İnsanların dinlemek isteyeceği şekilde konuşmanın yolu

İnsanların dinlemek isteyeceği şekilde konuşmanın yolu
Billy Crawford

Sesinizi duyurmak için elinizden gelenin en iyisini yapmaya çalışırken insanların sizi görmezden gelmesinden daha sinir bozucu ve yabancılaştırıcı bir şey yoktur.

Hepimiz o yollardan geçtik. Hepimiz birilerini ikna etmek istedik: Ben bu iş için mükemmelim, beni seçin. Benim fikrim işe yarayacak, bana güvenin. Seni seviyorum, bana bir şans ver.

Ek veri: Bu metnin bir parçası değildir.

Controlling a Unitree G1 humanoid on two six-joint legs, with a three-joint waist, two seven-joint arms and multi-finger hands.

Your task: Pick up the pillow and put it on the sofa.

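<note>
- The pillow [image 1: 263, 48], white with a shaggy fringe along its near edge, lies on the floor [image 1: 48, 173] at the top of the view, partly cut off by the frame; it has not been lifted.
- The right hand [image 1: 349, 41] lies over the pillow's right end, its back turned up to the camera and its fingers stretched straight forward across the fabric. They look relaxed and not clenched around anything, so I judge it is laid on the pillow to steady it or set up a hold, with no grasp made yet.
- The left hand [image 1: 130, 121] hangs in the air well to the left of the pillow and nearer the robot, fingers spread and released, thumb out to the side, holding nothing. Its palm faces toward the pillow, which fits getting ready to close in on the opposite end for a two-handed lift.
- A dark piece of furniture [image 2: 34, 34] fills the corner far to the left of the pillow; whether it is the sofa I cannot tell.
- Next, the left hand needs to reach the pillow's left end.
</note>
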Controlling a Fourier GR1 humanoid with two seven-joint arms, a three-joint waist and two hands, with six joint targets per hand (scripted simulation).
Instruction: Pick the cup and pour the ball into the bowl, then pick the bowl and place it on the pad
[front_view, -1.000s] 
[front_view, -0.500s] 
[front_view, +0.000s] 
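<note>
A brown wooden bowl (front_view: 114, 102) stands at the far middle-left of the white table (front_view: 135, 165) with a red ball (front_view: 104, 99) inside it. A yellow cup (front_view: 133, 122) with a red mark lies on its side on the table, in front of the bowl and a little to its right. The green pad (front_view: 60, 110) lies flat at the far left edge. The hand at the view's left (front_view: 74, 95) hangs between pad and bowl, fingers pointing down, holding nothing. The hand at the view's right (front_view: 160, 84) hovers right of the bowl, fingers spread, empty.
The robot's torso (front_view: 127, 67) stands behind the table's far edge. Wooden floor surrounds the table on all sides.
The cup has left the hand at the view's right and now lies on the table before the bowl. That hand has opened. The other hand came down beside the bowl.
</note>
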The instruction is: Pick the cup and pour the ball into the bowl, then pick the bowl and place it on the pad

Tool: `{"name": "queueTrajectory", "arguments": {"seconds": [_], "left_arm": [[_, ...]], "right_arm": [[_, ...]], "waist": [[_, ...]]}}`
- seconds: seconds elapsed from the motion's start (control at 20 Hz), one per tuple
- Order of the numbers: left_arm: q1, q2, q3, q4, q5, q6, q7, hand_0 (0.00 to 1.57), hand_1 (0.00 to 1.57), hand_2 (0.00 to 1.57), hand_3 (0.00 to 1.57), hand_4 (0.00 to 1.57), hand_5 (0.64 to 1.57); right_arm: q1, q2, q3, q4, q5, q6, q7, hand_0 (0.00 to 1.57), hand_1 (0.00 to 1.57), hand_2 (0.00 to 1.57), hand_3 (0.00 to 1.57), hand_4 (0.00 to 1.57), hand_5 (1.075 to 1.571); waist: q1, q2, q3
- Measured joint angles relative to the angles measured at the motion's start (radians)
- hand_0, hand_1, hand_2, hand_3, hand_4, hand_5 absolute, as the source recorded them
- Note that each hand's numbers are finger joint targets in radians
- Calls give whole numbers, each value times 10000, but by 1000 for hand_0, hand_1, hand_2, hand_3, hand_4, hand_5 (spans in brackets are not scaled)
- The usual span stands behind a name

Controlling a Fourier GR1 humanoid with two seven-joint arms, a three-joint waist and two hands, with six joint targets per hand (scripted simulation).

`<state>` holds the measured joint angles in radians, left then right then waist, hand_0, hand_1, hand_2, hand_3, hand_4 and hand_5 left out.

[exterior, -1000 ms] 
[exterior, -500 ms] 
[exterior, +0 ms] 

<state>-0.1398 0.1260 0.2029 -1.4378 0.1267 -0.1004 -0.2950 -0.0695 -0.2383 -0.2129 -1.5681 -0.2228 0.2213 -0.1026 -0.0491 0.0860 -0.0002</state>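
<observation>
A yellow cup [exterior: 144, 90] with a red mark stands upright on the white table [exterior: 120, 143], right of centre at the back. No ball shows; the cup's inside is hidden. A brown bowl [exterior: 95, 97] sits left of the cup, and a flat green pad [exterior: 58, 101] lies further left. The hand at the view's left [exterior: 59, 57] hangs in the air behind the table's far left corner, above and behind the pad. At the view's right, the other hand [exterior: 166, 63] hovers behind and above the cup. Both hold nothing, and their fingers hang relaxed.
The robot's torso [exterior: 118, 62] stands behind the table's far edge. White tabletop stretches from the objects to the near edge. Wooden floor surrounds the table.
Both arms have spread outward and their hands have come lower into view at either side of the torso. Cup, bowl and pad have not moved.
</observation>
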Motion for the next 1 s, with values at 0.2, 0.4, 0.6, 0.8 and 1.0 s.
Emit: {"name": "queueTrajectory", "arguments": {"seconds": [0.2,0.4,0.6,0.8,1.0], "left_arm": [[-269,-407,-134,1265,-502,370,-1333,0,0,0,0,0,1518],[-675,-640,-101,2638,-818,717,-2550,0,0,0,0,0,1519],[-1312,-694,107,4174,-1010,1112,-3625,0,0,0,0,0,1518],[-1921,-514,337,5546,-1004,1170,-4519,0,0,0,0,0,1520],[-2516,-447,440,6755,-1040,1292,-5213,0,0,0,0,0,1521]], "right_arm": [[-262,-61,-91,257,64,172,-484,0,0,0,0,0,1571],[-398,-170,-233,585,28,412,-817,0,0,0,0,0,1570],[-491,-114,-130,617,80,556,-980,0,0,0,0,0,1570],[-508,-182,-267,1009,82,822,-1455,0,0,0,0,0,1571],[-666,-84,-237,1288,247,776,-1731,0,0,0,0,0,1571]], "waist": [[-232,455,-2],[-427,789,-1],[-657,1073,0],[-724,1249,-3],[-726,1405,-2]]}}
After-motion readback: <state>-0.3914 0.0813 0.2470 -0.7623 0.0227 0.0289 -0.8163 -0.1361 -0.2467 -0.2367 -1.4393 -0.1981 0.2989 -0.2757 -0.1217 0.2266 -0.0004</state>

Yine de birçoğumuz, söylemek için çok çalıştığımız sözlerin sağır kulaklara çarptığı anlar yaşarız. Reddedilmek acı verir.

Peki bunu nasıl değiştirebiliriz? Sesinizin duyulmasını nasıl sağlayabilirsiniz?

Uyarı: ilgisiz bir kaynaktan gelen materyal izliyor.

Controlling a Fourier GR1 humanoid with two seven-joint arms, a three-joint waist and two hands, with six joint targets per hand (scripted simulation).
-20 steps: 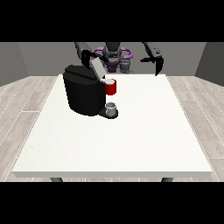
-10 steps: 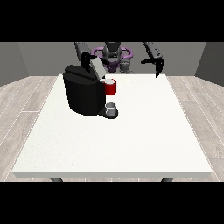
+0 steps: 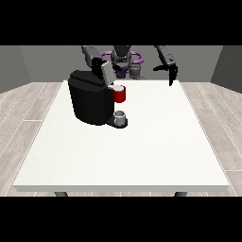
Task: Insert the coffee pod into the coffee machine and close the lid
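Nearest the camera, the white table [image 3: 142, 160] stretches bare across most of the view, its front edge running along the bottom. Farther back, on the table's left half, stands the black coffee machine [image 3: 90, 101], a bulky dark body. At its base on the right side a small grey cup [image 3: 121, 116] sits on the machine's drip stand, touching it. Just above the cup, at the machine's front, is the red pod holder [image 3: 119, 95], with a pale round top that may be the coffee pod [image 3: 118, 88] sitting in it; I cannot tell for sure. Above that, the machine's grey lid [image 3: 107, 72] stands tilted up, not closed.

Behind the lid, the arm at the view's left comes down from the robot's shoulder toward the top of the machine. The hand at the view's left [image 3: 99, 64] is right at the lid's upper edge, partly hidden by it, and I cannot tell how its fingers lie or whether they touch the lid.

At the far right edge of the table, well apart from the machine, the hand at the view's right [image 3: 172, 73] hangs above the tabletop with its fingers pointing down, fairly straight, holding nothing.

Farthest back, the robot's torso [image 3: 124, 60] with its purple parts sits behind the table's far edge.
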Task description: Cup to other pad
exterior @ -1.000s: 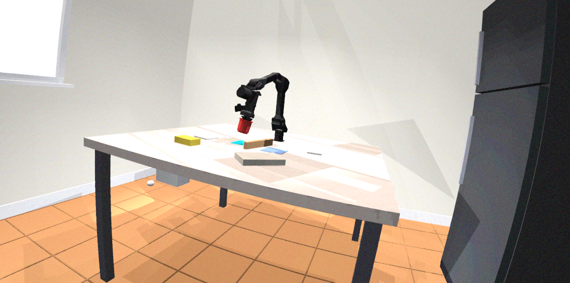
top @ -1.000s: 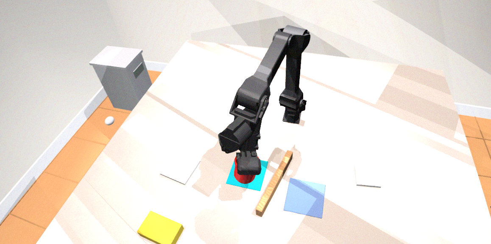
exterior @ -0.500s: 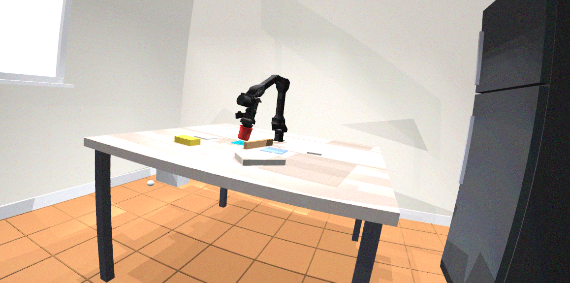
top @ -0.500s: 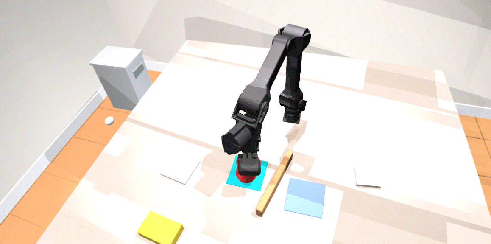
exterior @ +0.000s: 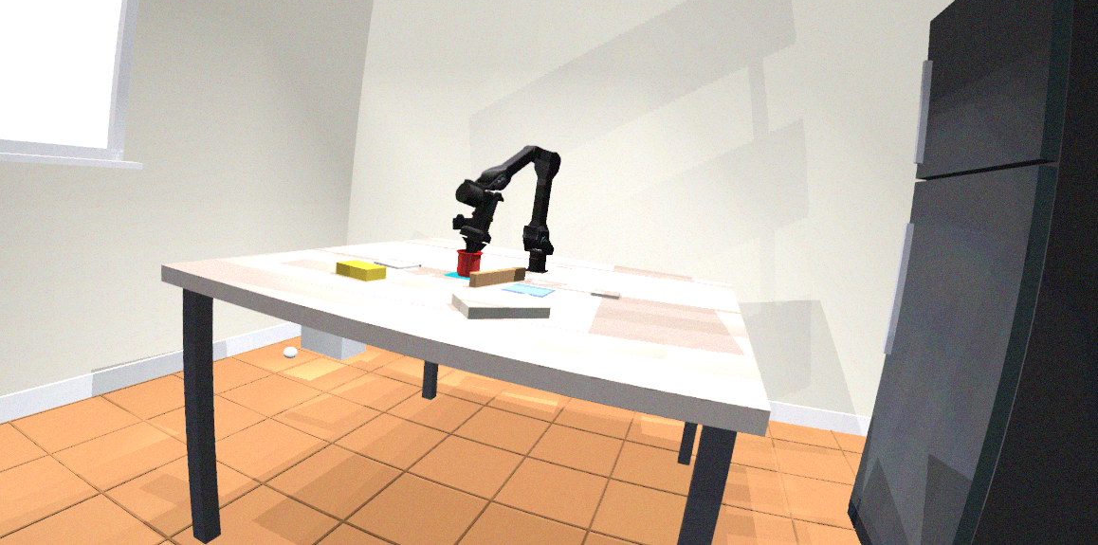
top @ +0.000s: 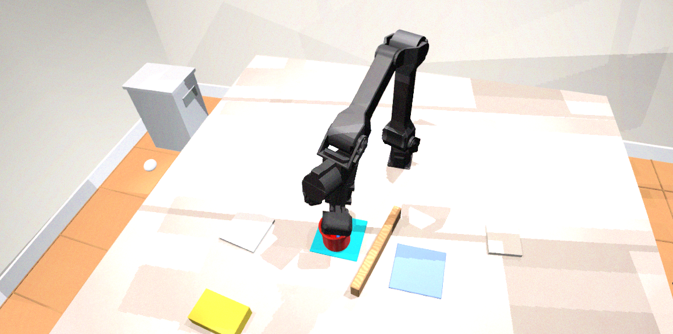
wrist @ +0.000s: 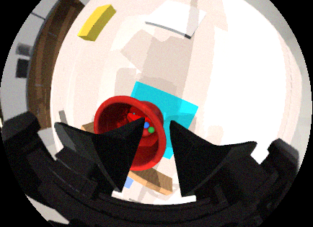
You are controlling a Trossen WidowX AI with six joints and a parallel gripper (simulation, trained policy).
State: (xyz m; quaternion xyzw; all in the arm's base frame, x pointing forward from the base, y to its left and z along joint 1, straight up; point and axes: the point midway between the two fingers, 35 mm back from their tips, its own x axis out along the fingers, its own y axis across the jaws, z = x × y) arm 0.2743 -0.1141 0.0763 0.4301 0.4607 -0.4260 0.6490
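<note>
The red cup stands upright on the cyan pad. Marbles show inside it, among them a blue marble and a green marble. My gripper is open at the cup's rim. In the wrist view one finger reaches into the cup and the other is outside, with a gap to the wall. The blue pad bears nothing. The gripper body hides part of the cup in the top view.
A wooden bar lies between the two pads. A yellow block, a thin white plate, a small flat tile and a grey slab also lie on the table.
</note>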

Ses uzmanı Julian Treasure'ın 10 dakikalık TED Konuşması, insanların dinlemesi için konuşurken tam olarak ne yapılması gerektiğine inandığını açıklıyor.

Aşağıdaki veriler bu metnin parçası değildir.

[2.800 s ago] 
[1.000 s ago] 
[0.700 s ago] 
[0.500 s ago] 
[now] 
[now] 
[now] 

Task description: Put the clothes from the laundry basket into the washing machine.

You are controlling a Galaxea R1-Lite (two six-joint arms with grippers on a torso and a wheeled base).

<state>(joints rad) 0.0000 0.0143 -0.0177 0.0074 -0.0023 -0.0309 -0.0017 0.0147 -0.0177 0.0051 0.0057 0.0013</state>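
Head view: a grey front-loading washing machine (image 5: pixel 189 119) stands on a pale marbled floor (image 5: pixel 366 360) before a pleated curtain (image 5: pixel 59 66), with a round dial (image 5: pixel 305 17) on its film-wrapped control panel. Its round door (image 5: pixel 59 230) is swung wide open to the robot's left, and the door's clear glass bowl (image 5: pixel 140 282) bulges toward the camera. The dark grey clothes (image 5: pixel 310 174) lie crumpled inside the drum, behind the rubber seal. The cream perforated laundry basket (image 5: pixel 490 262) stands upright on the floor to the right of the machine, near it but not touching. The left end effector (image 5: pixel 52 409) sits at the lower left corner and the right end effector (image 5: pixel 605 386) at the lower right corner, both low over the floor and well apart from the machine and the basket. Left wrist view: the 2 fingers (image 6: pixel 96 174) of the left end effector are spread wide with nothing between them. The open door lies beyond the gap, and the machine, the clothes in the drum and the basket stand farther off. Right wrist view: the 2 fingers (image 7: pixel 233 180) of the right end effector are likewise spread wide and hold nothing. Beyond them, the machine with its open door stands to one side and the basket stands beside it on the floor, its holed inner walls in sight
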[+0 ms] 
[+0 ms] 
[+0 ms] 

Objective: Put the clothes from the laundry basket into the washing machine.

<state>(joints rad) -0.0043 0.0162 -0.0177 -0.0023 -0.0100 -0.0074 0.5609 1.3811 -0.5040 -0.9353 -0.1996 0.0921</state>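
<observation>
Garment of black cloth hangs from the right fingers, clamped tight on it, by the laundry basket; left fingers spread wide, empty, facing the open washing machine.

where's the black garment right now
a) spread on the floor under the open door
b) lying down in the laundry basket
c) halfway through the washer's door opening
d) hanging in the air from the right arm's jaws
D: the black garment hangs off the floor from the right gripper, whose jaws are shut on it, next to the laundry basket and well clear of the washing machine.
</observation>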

" Selam yaklaşımı": İnsanların dinlemek isteyeceği biri olmak için 4 basit ve etkili araç.

Onlar:

1. Dürüstlük

Treasure'ın ilk tavsiyesi dürüst olmaktır. Söylediklerinize sadık kalın . Açık ve net olun.

Dürüst olduğunuzda her şey çok daha kolay. Bunu herkes biliyor ama yine de beyaz yalanlarımızı söylemeye devam ediyoruz.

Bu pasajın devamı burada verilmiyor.